Data Science Capstone Project

Avinayan

Predicting the Next Word

  • The aim of this project is to predict the next word of a sentence or a phrase
  • Pitch:
    1. In today's world of smart phones and devices with small form-factor, the size of the keypad is shrinking.
    2. This makes the task of typing harder.
    3. This is where companies like SwiftKey are working on predicting what the user is likely to type next and through that improve the typing experience for users.
  • In this project, we will use data science to predict the user's next word with reasonable accuracy.

Model Strategy and Algorithm

  • To begin with, the data provided had to be prepared so that it is ready for the Algorithm.
  • This involved using the tm package on the sample data.
  • Then various data preprocessing steps like converting to lower case, removing numbers, punctuations, stopwords, profanity and using only the stem words were completed
  • The corpus was then converted into n-gram tokens. (n = 1, 2, 3, 4)
  • The probability of the occurrence of each of those n-grams were computed and sorted.
  • This process was repeated and refined to get a good n-grams model.
  • The n-grams based on their probability score forms the basis for predicting the next word

Shiny App

  • The final predictive model was deployed on the Shiny Server.
  • The Link is provided here: The Next Word Is!
  • How to Use this App:
    1. Enter your phrase or sentence in the Input Box and hit Submit
    2. The most likely next word of the phrase / sentence will be displayed on the right side panel
  • Note: Please wait for a few extra seconds during the first attempt so that the model can load.

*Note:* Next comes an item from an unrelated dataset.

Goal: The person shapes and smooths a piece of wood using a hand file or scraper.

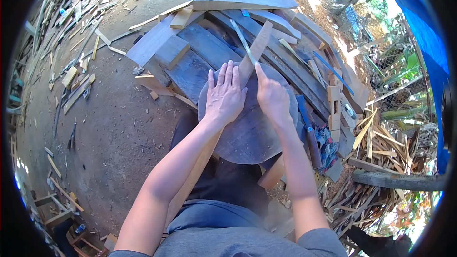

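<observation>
A round wooden board [247, 138] rests over my lap. Across it slants a long, shaped wooden piece [261, 40], whose near end runs down past my left forearm. My left hand [225, 93] lies flat with fingers stretched forward, pressing on this piece and the board. My right hand [273, 94] is closed around the near end of a long narrow tool [240, 35], index finger pointing along it. The tool is pale and straight, like a file or knife, and crosses over the wooden piece just ahead of my fingers. Its grip is hidden in my fist.
Ahead lie dark planks [209, 43] and a curved board [243, 2]. To my right are a handled tool [312, 145], a blue strip [333, 71], a notched block [334, 109] and crumpled cloth [326, 147]. Wood scraps [78, 93] litter the dirt floor; a blue tarp [426, 33] hangs right.
</observation>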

Conclusion and Acknowledgements

  • This model provides reasonable level of accuracy and is good in predicting commonly used words.
  • Some Future enhancements:
    • Utilize cloud computing infrastructure as it provides for additional RAM capacity (which was limited in my laptop).
    • Utilize ensemble methods to improve the model accuracy.
    • Use external data and data idiosyncratic to the user (reinforced learning) to improve prediction accuracy.
  • Acknowldgements:
    • Professors at the JHU for the excellent content in this specialization and providing opportunity to practically apply what was learnt.
    • SwiftKey for the data, support and consulting through the Capstone project.